For the listing below, report all lines that hold the word "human".

━━ Data shown

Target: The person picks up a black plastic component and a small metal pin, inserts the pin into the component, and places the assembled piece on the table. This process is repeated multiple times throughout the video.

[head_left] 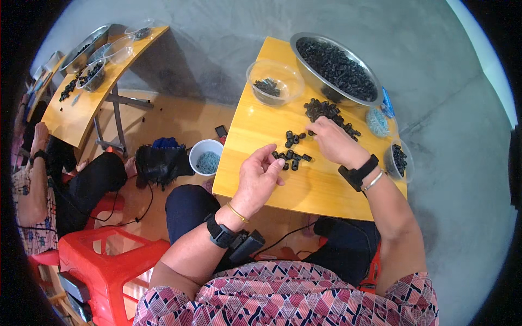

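Note:
Small black parts, plastic-looking and stubby, lie in a loose cluster (294, 157) on the yellow wooden table (247, 187). My left hand (260, 173) is at the cluster's left side, thumb and index finger apart and the other fingers loosely curled. Farther right, my right hand (336, 142) reaches to the near edge of a larger pile (322, 110) of the same parts. Its fingers are together, with a small black part (311, 132) at their tips; the palm hides some of the pile.
A steel bowl (375, 93) heaped with black parts stands at the back. Around the table are a clear tub (296, 81), a light-blue beaded bundle (377, 122) and a cup of parts (399, 159). A white bucket (196, 149), red stool (103, 255) and another person's table (70, 117) are left.

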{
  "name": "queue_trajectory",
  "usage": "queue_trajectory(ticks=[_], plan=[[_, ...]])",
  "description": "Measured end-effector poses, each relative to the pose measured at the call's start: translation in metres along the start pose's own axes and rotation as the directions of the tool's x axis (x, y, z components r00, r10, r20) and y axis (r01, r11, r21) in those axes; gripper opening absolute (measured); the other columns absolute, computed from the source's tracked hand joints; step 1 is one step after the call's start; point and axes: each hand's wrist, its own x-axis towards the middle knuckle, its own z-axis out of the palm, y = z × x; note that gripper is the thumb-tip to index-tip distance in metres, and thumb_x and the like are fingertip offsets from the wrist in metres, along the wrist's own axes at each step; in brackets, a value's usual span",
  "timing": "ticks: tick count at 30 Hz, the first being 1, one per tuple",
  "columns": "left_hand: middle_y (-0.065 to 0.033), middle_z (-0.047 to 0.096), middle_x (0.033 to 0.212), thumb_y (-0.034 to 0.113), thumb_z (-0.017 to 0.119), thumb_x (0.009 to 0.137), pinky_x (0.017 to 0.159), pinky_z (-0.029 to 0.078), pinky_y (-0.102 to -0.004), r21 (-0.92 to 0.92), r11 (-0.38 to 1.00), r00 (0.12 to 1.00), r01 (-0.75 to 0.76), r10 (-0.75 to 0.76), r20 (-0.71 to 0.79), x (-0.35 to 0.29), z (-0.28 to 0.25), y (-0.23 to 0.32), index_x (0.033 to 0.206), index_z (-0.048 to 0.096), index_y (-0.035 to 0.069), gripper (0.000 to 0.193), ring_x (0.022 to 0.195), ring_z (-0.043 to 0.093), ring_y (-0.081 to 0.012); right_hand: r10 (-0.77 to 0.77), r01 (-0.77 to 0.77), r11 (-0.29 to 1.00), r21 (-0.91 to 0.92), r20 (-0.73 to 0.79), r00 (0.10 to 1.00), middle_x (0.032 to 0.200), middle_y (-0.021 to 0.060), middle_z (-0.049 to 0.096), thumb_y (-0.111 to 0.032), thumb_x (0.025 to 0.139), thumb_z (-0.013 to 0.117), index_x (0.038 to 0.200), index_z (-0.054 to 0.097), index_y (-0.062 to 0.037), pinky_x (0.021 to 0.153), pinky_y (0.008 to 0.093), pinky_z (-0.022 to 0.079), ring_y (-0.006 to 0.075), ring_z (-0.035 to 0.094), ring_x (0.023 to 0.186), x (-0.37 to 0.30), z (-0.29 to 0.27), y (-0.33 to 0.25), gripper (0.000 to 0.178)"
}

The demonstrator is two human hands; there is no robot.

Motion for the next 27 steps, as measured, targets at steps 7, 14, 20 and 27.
queue_trajectory(ticks=[7, 14, 20, 27], plan=[[-0.0038, 0.047, 0.079, 0.003, 0.049, 0.082, 0.051, 0.047, -0.0224, -0.029, 1.0, 1.0, -0.004, 0.004, 0.018, 0.002, 0.001, -0.002, 0.115, 0.04, -0.008, 0.036, 0.061, 0.05, -0.0102, 0.078, -0.059, 0.993, 0.102, -0.192, 0.978, 0.094, 0.0149, 0.05, -0.001, 0.075, 0.047, 0.104, 0.048, -0.0046, 0.077, 0.0363, 0.041, 0.0313, 0.049, 0.09, -0.023, -0.009, 0.019, 0.028], [-0.0037, 0.046, 0.08, 0.002, 0.049, 0.082, 0.052, 0.048, -0.0229, -0.024, 1.0, 1.0, -0.015, 0.015, 0.003, 0.002, 0.002, -0.002, 0.115, 0.039, -0.008, 0.036, 0.062, 0.05, -0.0101, 0.129, -0.108, 0.977, 0.183, -0.107, 0.986, 0.087, 0.0158, 0.052, -0.003, 0.076, 0.048, 0.104, 0.048, -0.0029, 0.073, 0.0347, 0.042, 0.0298, 0.051, 0.081, -0.021, -0.001, 0.016, 0.027], [-0.003, 0.045, 0.079, 0.002, 0.049, 0.082, 0.053, 0.049, -0.023, -0.027, 1.0, 1.0, -0.011, 0.011, 0.019, 0.002, 0.004, -0.002, 0.114, 0.04, -0.008, 0.036, 0.062, 0.049, -0.0095, 0.016, 0.012, 0.993, 0.12, -0.228, 0.974, 0.079, 0.0146, 0.05, -0.002, 0.075, 0.049, 0.101, 0.048, -0.0022, 0.068, 0.033, 0.042, 0.027, 0.05, 0.073, -0.017, 0.012, 0.031, 0.026], [-0.0023, 0.045, 0.078, 0.002, 0.049, 0.081, 0.053, 0.049, -0.022, -0.039, 0.999, 0.999, -0.015, 0.017, 0.045, 0.001, 0.002, -0.001, 0.114, 0.04, -0.008, 0.036, 0.061, 0.049, -0.0093, 0.066, -0.042, 0.987, 0.152, -0.157, 0.985, 0.087, 0.0162, 0.05, 0.0, 0.072, 0.053, 0.098, 0.048, -0.0024, 0.071, 0.0345, 0.042, 0.0305, 0.051, 0.08, -0.003, 0.008, 0.011, 0.026]])
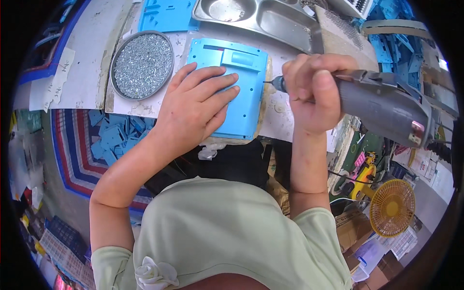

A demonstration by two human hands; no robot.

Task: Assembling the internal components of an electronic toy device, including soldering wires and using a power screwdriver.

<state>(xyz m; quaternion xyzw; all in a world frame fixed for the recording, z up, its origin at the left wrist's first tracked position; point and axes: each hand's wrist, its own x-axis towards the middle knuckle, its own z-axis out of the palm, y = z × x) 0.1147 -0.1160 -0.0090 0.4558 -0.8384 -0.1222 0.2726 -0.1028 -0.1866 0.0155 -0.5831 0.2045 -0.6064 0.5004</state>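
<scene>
A flat blue plastic housing (241, 104) with small dark holes lies on the workbench in front of me. My left hand (198, 99) rests flat across its left part, fingers spread. My right hand (314, 87) is wrapped round a grey electric screwdriver (382, 104), held sideways with its body to the right. The thin bit at its tip points left and reaches the housing's right edge; whether it touches the plastic I cannot tell. Left of the housing stands a round metal dish (143, 65) full of small silvery screws.
A steel compartment tray (285, 24) stands behind the housing, beside another blue plastic part (166, 17). Blue parts (116, 135) fill a striped bag below the bench's left side. More blue pieces (396, 53) are piled far right. A yellow fan (392, 208) stands lower right.
</scene>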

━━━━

**Result of the task**
The demonstrator is two human hands; there is no robot.
A demonstration by two human hands; no robot.

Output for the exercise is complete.